Memphis enforcement and what it means for landlords
Memphis Code Enforcement had approximately 10,000 open service requests in recent reporting periods, with roughly 6,000 at residential properties. A WREG investigation found complaints sitting open for months before any action. This creates an environment where municipal enforcement is slow, but tenant URLTA remedies are available without waiting for the city.
A tenant who files a complaint with Memphis Code Enforcement and simultaneously sends written notice under § 66-28-501 now has two tracks running. The city complaint creates a written record that strengthens the URLTA claim. It also adds a formal timestamp to the dispute that courts treat as evidence of the landlord's knowledge of the condition.
Memphis inspection sweeps at multi-unit properties consistently find the same five failures: non-functional smoke detectors, exposed or improperly grounded wiring, weatherstripping gaps affecting thermal performance, deferred plumbing repairs under sinks or at supply lines, and HVAC systems that run but cannot hold temperature.
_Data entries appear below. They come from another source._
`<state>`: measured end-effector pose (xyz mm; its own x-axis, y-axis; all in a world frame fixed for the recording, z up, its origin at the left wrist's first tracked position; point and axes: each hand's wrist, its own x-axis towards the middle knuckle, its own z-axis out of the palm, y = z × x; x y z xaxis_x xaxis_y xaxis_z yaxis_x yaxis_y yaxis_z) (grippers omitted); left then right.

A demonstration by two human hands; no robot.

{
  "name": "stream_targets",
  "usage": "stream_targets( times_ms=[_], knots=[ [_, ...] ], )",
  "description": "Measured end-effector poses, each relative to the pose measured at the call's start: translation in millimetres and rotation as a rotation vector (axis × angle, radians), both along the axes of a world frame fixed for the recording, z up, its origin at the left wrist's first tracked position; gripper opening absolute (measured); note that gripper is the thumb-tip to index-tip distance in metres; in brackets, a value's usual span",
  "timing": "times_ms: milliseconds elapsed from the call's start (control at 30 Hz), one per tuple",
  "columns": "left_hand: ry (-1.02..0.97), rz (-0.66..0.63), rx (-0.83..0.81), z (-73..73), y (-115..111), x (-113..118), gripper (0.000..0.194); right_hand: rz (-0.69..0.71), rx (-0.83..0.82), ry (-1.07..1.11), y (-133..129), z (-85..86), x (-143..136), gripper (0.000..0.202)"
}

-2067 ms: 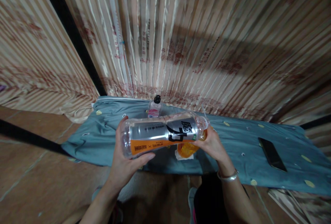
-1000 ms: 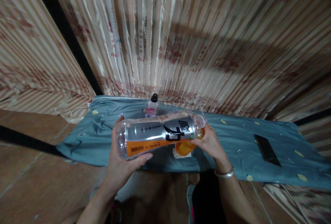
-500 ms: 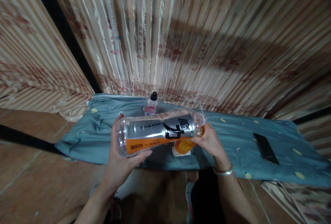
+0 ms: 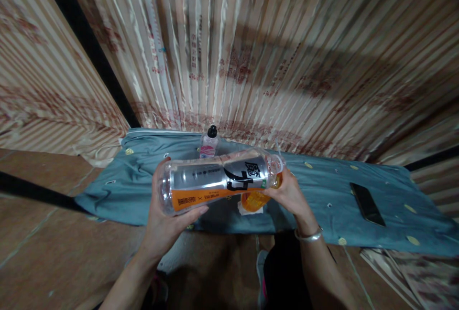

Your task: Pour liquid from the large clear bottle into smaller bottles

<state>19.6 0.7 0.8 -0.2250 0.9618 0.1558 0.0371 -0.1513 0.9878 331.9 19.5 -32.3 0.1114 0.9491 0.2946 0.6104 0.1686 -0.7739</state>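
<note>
A large clear bottle (image 4: 215,181) with a silver and orange label lies nearly level in the air, its neck to the right. My left hand (image 4: 167,219) is wrapped round its base end. At the neck end, my right hand (image 4: 285,190) has its fingers closed by the bottle's mouth; which part they grip is partly hidden. Below and behind the neck, a container of orange liquid (image 4: 254,200) stands on a white tissue (image 4: 247,210), its upper part hidden by the bottle and my right hand. A small clear bottle (image 4: 210,144) with a black cap stands behind.
A black phone (image 4: 367,203) lies on the right of the blue-green cloth surface (image 4: 319,224). Striped curtains (image 4: 251,61) hang behind it. Dark poles (image 4: 89,47) run along the left side. Tiled floor (image 4: 32,214) and feet show below.
Both hands and the large bottle stay almost in place. The whole view has shifted very slightly.
</note>
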Motion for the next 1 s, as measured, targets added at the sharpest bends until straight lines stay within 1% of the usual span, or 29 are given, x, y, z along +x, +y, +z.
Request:
stream_targets(
  times_ms=[100, 233, 300, 433, 567, 667, 800, 900, 1000],
  knots=[
    [-0.008, 0.001, -0.002, -0.3, 0, 0, 0.121, 0.001, -0.012, -0.001, 0, 1.8, -1, 0.072],
    [-0.005, -0.068, -0.015, -3.7, 0, -4, 0.129, 0.007, -0.021, 0.012, -1, 3.9, -2, 0.070],
    [-0.010, -0.078, -0.009, -5.6, -1, -6, 0.132, 0.006, -0.025, 0.016, -1, 4.1, -1, 0.070],
    [-0.039, -0.070, -0.016, -9.9, -3, -6, 0.130, 0.001, -0.028, 0.016, -2, 3.7, -1, 0.068],
    [-0.070, -0.056, 0.001, -18.6, -1, -6, 0.133, 0.006, -0.033, 0.036, -3, 5.1, -2, 0.062],
    [-0.076, -0.035, 0.016, -22.3, 1, -7, 0.125, 0.007, -0.045, 0.041, -3, 6.9, -3, 0.061],
    [-0.063, -0.048, -0.033, -16.3, 0, -5, 0.119, 0.016, -0.047, 0.062, -3, 7.6, -3, 0.070],
    [-0.067, -0.021, -0.041, -10.2, -4, -2, 0.111, 0.016, -0.049, 0.066, -3, 7.5, -3, 0.075],
    [-0.073, 0.004, -0.044, -8.7, -5, -1, 0.108, 0.033, -0.045, 0.060, -3, 7.7, -3, 0.078]
  ],
)
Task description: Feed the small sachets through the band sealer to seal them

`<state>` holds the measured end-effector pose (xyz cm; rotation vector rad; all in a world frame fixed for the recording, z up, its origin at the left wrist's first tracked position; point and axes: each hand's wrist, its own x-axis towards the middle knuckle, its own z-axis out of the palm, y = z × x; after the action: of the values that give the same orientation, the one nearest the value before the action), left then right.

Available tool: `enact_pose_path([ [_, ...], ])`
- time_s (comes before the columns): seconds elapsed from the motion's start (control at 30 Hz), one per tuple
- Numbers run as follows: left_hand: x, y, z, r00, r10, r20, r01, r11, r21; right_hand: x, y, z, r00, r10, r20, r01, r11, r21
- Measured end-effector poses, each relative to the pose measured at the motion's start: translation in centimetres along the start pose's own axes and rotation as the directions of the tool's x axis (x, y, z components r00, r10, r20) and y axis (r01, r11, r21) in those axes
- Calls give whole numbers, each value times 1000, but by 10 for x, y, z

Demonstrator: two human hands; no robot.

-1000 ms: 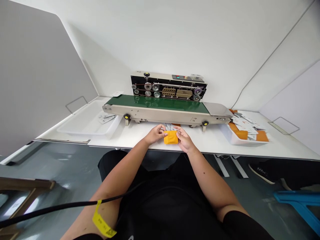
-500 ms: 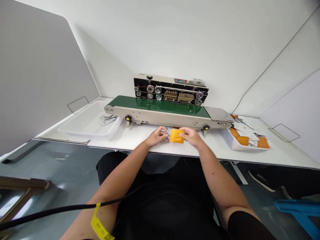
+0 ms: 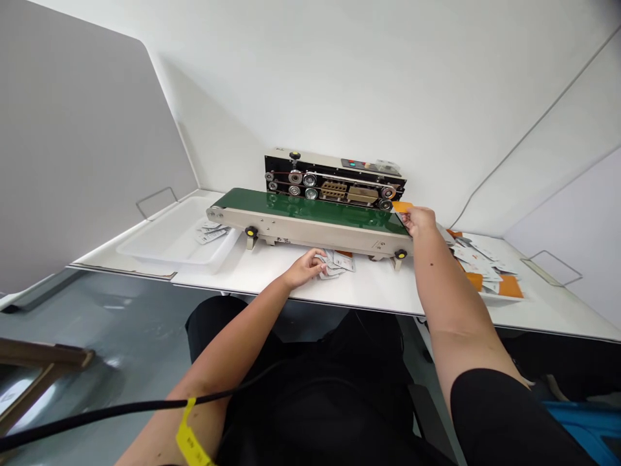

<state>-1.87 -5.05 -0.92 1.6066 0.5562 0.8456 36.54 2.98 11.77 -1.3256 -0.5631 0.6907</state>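
Note:
My right hand [image 3: 420, 221] is closed on an orange packet [image 3: 402, 206]. It holds the packet up at the right end of the band sealing machine [image 3: 334, 181], beside the rollers and just above the green conveyor belt [image 3: 310, 208]. My left hand [image 3: 306, 266] rests on the table in front of the machine, its fingers curved and apart. Its fingertips touch the left edge of a small fanned pile of white and grey packets [image 3: 343, 261]. A bit of orange shows at the back of that pile, partly under the conveyor frame.
On the left, a white plastic bin [image 3: 160, 249] holds several grey-white packets [image 3: 212, 232]. A heap of orange and white packets [image 3: 485, 262] fills a bin on the right, partly hidden by my right forearm. A black cable with a yellow tag [image 3: 191, 437] crosses my left arm.
My right hand has carried the orange packet from beside my left hand up and right to the machine's right end. My left hand has stayed in place, and the packet pile shows more.

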Motion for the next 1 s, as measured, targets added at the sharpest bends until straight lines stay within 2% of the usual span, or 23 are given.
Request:
enact_pose_path([
  [0.1, 1, -2, 0, 1000, 6, -3, -6, 1000, -9, -4, 1, 22, 998, 59, 32, -59, 998, 5],
  [0.27, 1, -4, -1, 1000, 3, 5, -3, 1000, -10, -19, 5, 53, 992, 83, 98, -82, 997, -15],
  [0.37, 2, -6, -2, 1000, 7, 15, -7, 1000, -1, -34, 10, 60, 986, 54, 156, -41, 996, -85],
  [0.47, 2, -9, -3, 1000, 9, 17, -9, 1000, 9, -49, 16, 61, 979, -48, 196, 87, 977, -195],
  [0.53, 2, -9, -2, 1000, 4, 17, -5, 1000, 9, -56, 19, 63, 972, -97, 216, 141, 969, -201],
  [0.67, 2, -9, -2, 1000, -6, 16, 6, 1000, 7, -63, 18, 70, 974, -71, 213, 96, 989, -112],
  [0.77, 1, -10, -2, 1000, -4, 7, 4, 1000, 0, -59, 14, 62, 981, -95, 170, 97, 995, -1],
  [0.83, 1, -11, -2, 1000, -3, 16, 3, 1000, -4, -53, 13, 44, 974, -193, 119, 182, 979, 90],
  [0.93, 2, -12, -2, 999, -4, 38, 4, 1000, -1, -39, 12, 11, 951, -293, -95, 304, 941, 147],
  [1.0, 2, -13, -3, 999, -5, 39, 5, 1000, 6, -28, 11, -5, 944, -237, -230, 271, 954, 131],
])
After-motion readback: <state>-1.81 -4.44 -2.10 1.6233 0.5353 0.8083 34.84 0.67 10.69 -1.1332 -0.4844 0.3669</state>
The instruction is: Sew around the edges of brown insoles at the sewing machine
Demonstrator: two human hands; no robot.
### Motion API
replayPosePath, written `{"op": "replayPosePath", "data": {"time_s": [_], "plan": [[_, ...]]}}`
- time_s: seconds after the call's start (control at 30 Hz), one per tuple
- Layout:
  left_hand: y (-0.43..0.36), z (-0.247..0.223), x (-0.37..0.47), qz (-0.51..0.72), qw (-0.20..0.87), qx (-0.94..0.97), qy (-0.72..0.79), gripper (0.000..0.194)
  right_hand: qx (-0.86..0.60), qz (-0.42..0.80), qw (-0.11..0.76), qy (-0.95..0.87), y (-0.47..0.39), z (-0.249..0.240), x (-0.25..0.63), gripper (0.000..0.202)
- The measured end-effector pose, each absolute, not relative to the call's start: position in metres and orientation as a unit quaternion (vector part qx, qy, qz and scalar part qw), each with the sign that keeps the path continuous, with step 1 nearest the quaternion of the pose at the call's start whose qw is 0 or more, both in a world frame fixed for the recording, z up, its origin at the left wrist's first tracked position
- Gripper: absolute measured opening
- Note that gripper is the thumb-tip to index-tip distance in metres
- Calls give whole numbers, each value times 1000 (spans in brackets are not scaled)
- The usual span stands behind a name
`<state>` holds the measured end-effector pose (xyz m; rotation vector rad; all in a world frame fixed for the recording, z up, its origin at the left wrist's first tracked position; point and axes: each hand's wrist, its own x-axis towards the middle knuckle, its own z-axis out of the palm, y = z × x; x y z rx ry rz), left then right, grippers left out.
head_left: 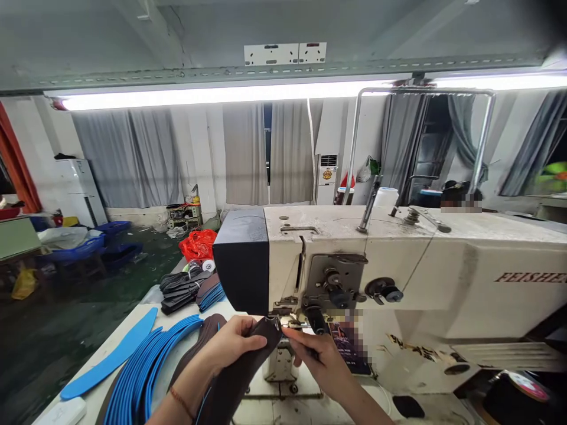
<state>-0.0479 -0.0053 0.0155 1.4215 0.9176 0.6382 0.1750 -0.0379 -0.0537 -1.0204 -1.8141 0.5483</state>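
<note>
My left hand (pixel 234 343) grips a long dark brown fabric piece (pixel 237 373), thumb on top, near its far end. That end reaches the needle area (pixel 287 319) of a white industrial sewing machine (pixel 420 265). On the opposite side, my right hand (pixel 325 357) has its index finger at the end of the same piece, with the other fingers curled; the exact pinch is partly hidden. Below the work stands the machine's narrow post (pixel 281 363). To the left, a fanned stack of curved pieces with blue faces (pixel 137 369) lies beside one flat blue piece (pixel 113 357).
Black bundled strips (pixel 183 289) and a red plastic bag (pixel 198 245) sit at the table's far left. A phone-like screen (pixel 349 348) stands behind my right hand. Thread cones (pixel 386 198) rise behind the machine. A white case (pixel 64 410) lies near the front left edge.
</note>
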Motion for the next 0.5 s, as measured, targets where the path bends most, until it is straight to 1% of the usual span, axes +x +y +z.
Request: {"op": "replayPosePath", "data": {"time_s": [0.13,0.23,0.37,0.5], "plan": [[-21,1,-41,338,639,557,409,24,-431,220,468,-739,-38,-53,175,36],[-28,-5,-36,376,659,524,389,29,-435,214,465,-741,-39,-51,175,38],[-35,-9,-27,412,672,485,379,32,-436,205,463,-744,-39,-53,176,40],[-46,-22,-22,432,701,447,349,42,-450,191,455,-744,-38,-59,178,38]]}}
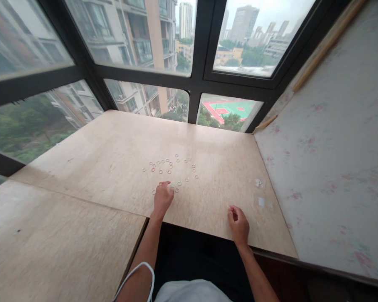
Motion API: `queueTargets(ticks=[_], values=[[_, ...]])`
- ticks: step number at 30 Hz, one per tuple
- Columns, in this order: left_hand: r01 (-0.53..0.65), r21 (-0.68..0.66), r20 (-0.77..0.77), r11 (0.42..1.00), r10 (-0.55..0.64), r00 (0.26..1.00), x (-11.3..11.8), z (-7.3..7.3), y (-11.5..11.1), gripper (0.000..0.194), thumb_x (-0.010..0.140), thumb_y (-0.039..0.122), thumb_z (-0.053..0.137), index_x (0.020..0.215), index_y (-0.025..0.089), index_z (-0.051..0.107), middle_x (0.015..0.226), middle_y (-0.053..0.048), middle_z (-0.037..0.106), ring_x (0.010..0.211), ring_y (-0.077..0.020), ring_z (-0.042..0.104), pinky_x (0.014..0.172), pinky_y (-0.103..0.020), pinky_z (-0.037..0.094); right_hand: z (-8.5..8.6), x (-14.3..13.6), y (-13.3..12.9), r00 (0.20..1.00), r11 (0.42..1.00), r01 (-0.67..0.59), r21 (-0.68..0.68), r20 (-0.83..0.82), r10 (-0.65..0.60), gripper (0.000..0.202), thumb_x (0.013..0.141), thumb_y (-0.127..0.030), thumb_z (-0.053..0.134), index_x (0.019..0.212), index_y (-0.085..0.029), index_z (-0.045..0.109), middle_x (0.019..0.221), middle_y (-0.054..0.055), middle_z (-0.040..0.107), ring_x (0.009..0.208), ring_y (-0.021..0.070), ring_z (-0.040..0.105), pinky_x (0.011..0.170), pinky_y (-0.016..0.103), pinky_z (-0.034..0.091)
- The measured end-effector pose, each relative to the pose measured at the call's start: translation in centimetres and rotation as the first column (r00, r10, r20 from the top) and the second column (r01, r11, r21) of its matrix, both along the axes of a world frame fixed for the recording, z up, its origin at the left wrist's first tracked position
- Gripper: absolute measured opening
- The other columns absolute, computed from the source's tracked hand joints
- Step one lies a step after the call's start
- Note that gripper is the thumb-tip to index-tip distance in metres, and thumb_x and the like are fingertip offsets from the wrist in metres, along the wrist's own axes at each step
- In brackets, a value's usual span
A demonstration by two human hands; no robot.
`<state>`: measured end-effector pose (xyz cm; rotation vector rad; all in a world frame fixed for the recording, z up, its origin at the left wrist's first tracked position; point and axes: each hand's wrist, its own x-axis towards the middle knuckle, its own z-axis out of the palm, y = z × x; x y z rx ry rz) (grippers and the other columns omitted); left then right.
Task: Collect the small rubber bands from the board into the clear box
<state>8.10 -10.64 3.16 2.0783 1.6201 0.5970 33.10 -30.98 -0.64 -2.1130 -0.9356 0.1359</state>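
Observation:
Many small thin rings (169, 172) lie scattered in a loose loop on the pale, marble-patterned surface (208, 151). At the lower left of these rings is my left hand (164, 196), palm down, its fingers bent and slightly apart, with the thumb beside a ring (177, 190). Another ring (154, 192) lies just left of that hand. My right hand (238, 222) rests near the front edge, away from the rings, its fingers curled and the thumb against the fingertips. Whatever is in that pinch, if anything, is too small to make out.
Crumpled white scraps (258, 183) and a small pale square (261, 201) lie at the right, near the floral wall (327, 167). Dark window frames (138, 75) border the far side. A seam crosses the surface on the left, with a small dark speck (18, 230) beyond.

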Motion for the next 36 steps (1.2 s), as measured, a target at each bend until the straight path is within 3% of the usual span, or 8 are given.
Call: queueTargets(ticks=[5, 11, 20, 28, 36], values=[[0.102, -0.12, -0.118, 0.987, -0.116, 0.986, -0.5, 0.1, 0.7, 0.032, 0.078, 0.021, 0.057, 0.11, 0.016, 0.061, 0.103, -0.01, 0.061, 0.095, -0.021, 0.057, 0.083, -0.03, 0.043, -0.1, 0.1, -0.1, 1.0, 1.0, -0.005, 0.013, -0.007, 0.006, 0.035, 0.081, -0.041, 0.045, 0.095, -0.016, 0.066, 0.09, 0.011, 0.07, 0.08, 0.022, 0.063, 0.073, 0.032, 0.048], [0.084, -0.132, -0.188, 0.988, -0.108, 0.976, 0.2, 0.1, 0.7, 0.021, 0.08, 0.021, 0.056, 0.098, 0.015, 0.065, 0.1, -0.01, 0.06, 0.088, -0.019, 0.059, 0.076, -0.027, 0.043, -0.2, 0.2, -0.2, 0.999, 1.0, -0.013, 0.016, -0.034, 0.014, 0.036, 0.08, -0.04, 0.046, 0.096, -0.015, 0.065, 0.09, 0.011, 0.07, 0.08, 0.0222, 0.064, 0.075, 0.033, 0.049], [0.167, -0.147, -0.047, 0.975, -0.175, 0.983, -1.2, -0.6, 2.8, 0.017, 0.075, 0.013, 0.053, 0.083, 0.017, 0.067, 0.08, -0.006, 0.064, 0.076, -0.0176, 0.058, 0.072, -0.028, 0.044, 0.0, 0.2, -0.2, 0.999, 1.0, -0.009, -0.002, -0.046, 0.009, 0.037, 0.081, -0.044, 0.047, 0.096, -0.015, 0.066, 0.091, 0.012, 0.069, 0.08, 0.0229, 0.063, 0.075, 0.034, 0.049], [0.16, -0.103, 0.034, 0.982, -0.157, 0.987, -2.1, -1.0, 2.0, 0.017, 0.075, 0.01, 0.053, 0.087, 0.014, 0.065, 0.08, -0.006, 0.064, 0.072, -0.0155, 0.058, 0.07, -0.027, 0.043, -0.3, 0.4, -0.3, 0.998, 1.0, -0.024, 0.003, -0.06, 0.024, 0.036, 0.081, -0.042, 0.047, 0.096, -0.015, 0.066, 0.092, 0.011, 0.069, 0.082, 0.0229, 0.063, 0.076, 0.034, 0.049], [0.18, -0.107, -0.113, 0.978, -0.192, 0.975, -1.5, -0.2, 2.7, 0.016, 0.082, 0.018, 0.049, 0.083, 0.016, 0.065, 0.08, -0.008, 0.065, 0.076, -0.0194, 0.058, 0.071, -0.029, 0.041, -0.2, 0.4, -0.4, 0.997, 1.0, -0.028, 0.013, -0.071, 0.028, 0.035, 0.08, -0.041, 0.047, 0.095, -0.015, 0.066, 0.091, 0.011, 0.069, 0.081, 0.0228, 0.063, 0.075, 0.034, 0.049]])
Addressing those five items in every unit removes the most common grounds for a habitability claim before written notice ever arrives.
Proactive documentation protects the landlord as much as the tenant. The rental property inspection process creates a dated record of unit condition at move-in, during the tenancy, and at move-out. That record is the landlord's primary defense in any habitability dispute. A property that is inspected and documented on a regular cycle is a property where the landlord controls the narrative. A property that is not is a property where the tenant does.